La vita di san Paolo era troppo esaltante, troppo in comunione con Cristo, perché se ne stancasse mai. La vita è gloriosa, è esaltante, sublime, trascendente, quando risplende di Cristo come un mattino d'estate risplende di luce solare; ma una vita che non ha mai Cristo in sé è meglio che non ci sia mai stata.

TL Cuyler, Christian World Pulpit, vol ii., p. 1.

L'ideale della vita cristiana.

Vivere in Cristo e per Cristo è l'unica vita di soddisfazione e di godimento. "Tutte le altre", dice Gregorio Nazianzeno, "sono come navi ben dipinte; ma chi salpa per il porto della beatitudine ha bisogno di una nave ben compattata".

I. Il testo è una di quelle forme sorprendenti di espressione trascendentale in cui abbondano gli scritti dell'apostolo Paolo. È nella natura di tutte le emozioni elevate che è insoddisfatto di tutte le espressioni fredde e formali; non cerca tanto quanto esige di usare parole di forza cumulativa. Quanto sono diverse le valutazioni degli uomini di Cristo. Per alcuni Egli è una forza vitale; per alcuni Egli è semplicemente una bellezza muta, marmorea, ideale.

II. Qual è la tua vita? È anche quello che è il tuo amore più forte. È stato detto spesso e credo sinceramente che non viviamo davvero finché non amiamo sul serio; e quanto più grande, tanto più nobile sarà il nostro amore, tanto più grande e nobile sarà la vita che ne nascerà. E quindi ci sono molte persone che hanno vissuto a lungo nel mondo, ma non hanno mai cominciato a vivere davvero. Non sappiamo di cosa siamo capaci finché qualcosa non incrocia il nostro cammino e dice: "Vivi per me".

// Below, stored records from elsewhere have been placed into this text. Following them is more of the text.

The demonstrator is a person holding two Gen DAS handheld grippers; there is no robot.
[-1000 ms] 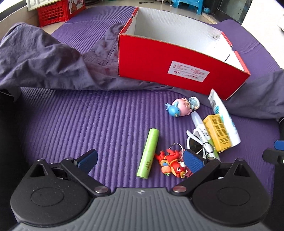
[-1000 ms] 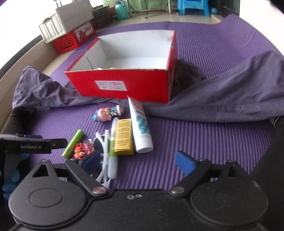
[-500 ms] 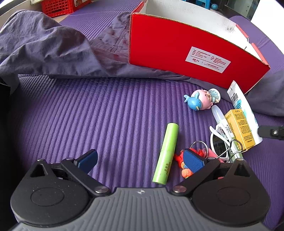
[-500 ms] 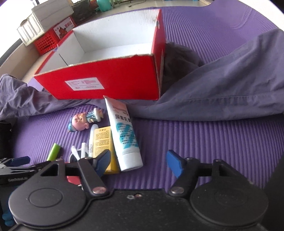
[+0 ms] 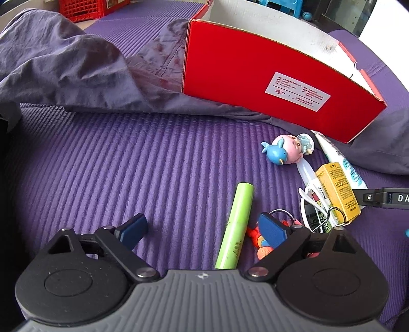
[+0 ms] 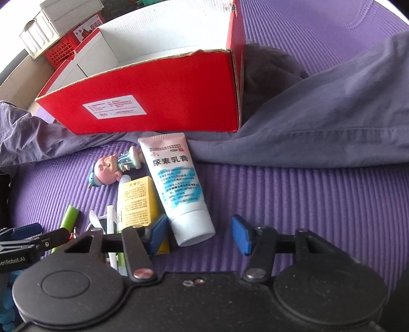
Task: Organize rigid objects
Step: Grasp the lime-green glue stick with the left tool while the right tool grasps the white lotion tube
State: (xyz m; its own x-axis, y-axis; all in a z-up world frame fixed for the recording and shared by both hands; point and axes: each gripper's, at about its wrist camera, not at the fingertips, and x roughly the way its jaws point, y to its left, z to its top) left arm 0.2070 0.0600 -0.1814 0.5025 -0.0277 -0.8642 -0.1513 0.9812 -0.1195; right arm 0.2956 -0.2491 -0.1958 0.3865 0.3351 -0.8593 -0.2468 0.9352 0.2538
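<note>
In the left wrist view my left gripper [image 5: 202, 229] hangs low over the purple mat, its jaws closing. A green tube [image 5: 237, 224] lies between them, untouched; the right pad covers part of a red keychain toy [image 5: 264, 251]. In the right wrist view my right gripper [image 6: 202, 236] straddles the cap end of a white cream tube [image 6: 179, 191]. Its jaws are closing, with gaps still on both sides of the tube. A yellow carton [image 6: 138, 201] lies against the left pad. The open red box [image 6: 153, 107] stands just behind the pile.
A pink and blue figurine [image 5: 286, 150] and white-framed glasses [image 5: 310, 206] lie among the items. Grey cloth [image 6: 319, 120] is bunched around the box on both sides. Bare purple mat [image 5: 115, 166] stretches to the left. A red crate [image 5: 84, 10] stands far off.
Both grippers have sunk closer to the items. The right gripper slid over the white tube's cap end and its jaws narrowed a lot. The left jaws narrowed slightly around the green tube.
</note>
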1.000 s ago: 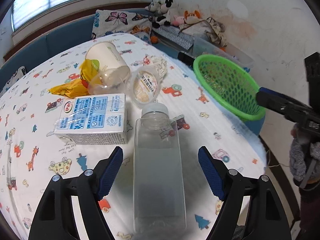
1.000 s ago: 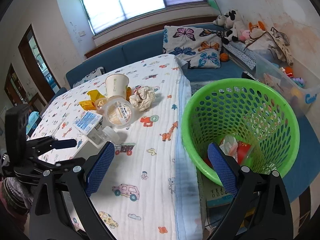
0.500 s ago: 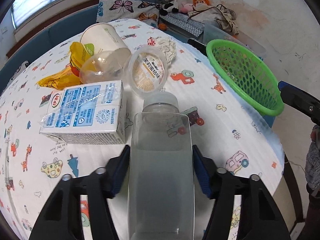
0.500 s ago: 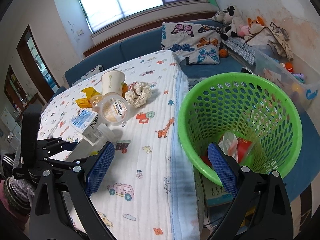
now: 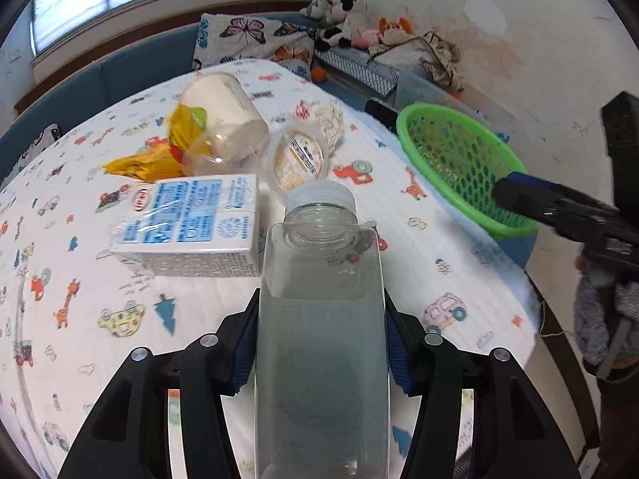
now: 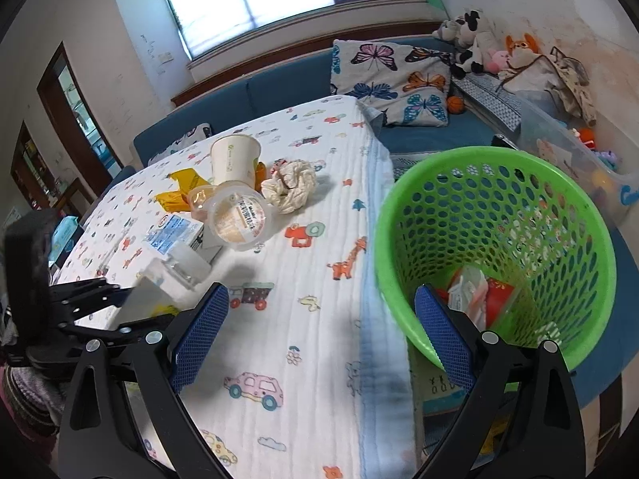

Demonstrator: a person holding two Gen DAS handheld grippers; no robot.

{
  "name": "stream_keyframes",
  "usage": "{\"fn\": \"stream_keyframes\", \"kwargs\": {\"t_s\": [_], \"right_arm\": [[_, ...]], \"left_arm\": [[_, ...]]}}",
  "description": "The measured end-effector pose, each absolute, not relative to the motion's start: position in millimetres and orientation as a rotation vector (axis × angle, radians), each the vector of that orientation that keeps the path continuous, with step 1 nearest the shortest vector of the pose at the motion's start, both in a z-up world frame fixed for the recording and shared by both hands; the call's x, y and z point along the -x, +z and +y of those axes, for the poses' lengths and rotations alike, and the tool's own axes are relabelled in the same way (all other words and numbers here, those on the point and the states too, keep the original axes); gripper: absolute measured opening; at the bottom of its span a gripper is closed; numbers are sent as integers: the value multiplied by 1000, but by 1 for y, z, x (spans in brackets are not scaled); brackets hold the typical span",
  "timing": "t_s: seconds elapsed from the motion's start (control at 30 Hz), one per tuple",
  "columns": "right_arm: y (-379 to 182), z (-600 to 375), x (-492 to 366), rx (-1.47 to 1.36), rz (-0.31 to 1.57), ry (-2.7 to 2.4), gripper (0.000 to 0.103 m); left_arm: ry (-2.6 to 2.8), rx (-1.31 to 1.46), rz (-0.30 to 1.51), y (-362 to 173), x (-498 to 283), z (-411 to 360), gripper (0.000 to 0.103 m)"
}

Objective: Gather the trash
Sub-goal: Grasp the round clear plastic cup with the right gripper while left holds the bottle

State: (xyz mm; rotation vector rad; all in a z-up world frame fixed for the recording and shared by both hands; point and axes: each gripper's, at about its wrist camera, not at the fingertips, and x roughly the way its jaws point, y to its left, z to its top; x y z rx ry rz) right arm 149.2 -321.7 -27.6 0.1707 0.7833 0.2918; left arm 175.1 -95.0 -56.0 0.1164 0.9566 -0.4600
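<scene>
A clear square plastic bottle (image 5: 323,339) with a white cap sits between the blue pads of my left gripper (image 5: 321,331), which is shut on its body. In the right wrist view the same bottle (image 6: 175,275) and left gripper (image 6: 120,303) are at the table's left edge. My right gripper (image 6: 321,311) is open and holds nothing. It hovers over the table's edge, with its right finger above the green basket (image 6: 399,199). From the left wrist view the green basket (image 5: 459,151) is at the right, with the right gripper (image 5: 519,193) over it.
On the cartoon-print cloth lie a blue and white milk carton (image 5: 187,219), a lidded plastic cup (image 5: 299,157), a paper cup (image 5: 223,107), a yellow wrapper (image 5: 139,163) and a crumpled tissue (image 6: 291,185). The basket holds some wrappers (image 6: 475,291). A blue sofa stands behind.
My left gripper's jaws have closed from wide apart onto the bottle's sides, and the bottle now fills more of the left wrist view. The right gripper has hardly moved.
</scene>
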Motion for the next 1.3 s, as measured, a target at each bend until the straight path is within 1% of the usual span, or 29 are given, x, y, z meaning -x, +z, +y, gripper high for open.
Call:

III. Si scoprirà finalmente che tutta la vita mai conosciuta sulla terra era povera rispetto a quegli stati elevati in cui si sono mossi i beati che hanno vissuto per Dio. Se l'opera della vita deve essere valutata dalla grandezza dei suoi ideali, allora quali concezioni hanno mai attraversato gli spiriti più ispirati rispetto a quelli che sono stati mossi dalla vita di Cristo?

IV. Per me vivere è (1) fede in Cristo; (2) meditazione su Cristo; (3) azione per Cristo; (4) speranza in Cristo. Non c'è prospettiva di tempo che non illumini; non c'è possibilità di beatitudine eterna di cui Lui non sia il centro. Nel cuore di ogni futura esperienza cristiana, nella gloria di tutte le future società e regni avanzati, in tutto ciò che l'occhio del poeta più alto può vedere, il cuore del credente più profondo può tendere a tutti "vivere è Cristo".

E. Paxton Hood, Sermoni, p. 134.

Riferimenti: Filippesi 1:21 . J. Clifford, L'alba dell'umanità, p. 169; Isaac, giovedì Penny Pulpit, vol. ix., pag. 395; J. Vaughan, Sermoni, 7a serie, p. 1; A. Murray, I frutti dello spirito, p. 360; Spurgeon, Sermoni, vol. iii., n. 146; Ibid., Mattina per Mattina, p. 7; G.

EL Cotton, Sermoni alle congregazioni inglesi in India, p. 135; Pulpito della Chiesa d'Inghilterra, vol. xvii., p. 41; Omilista, 3a serie, vol. vi., pag. 26; Pulpito del mondo cristiano, vol. vi., pag. 254; JW Burn, Ibid., vol. xxiv., pag. 165; Laidlaw, Ibid., vol. xxxii., p. 235; Omiletic Quarterly, vol. i., pag. 267; vol. ii., pag. 423; Mensile del predicatore, vol. iv., pag. 13; vol. x., pag. 127.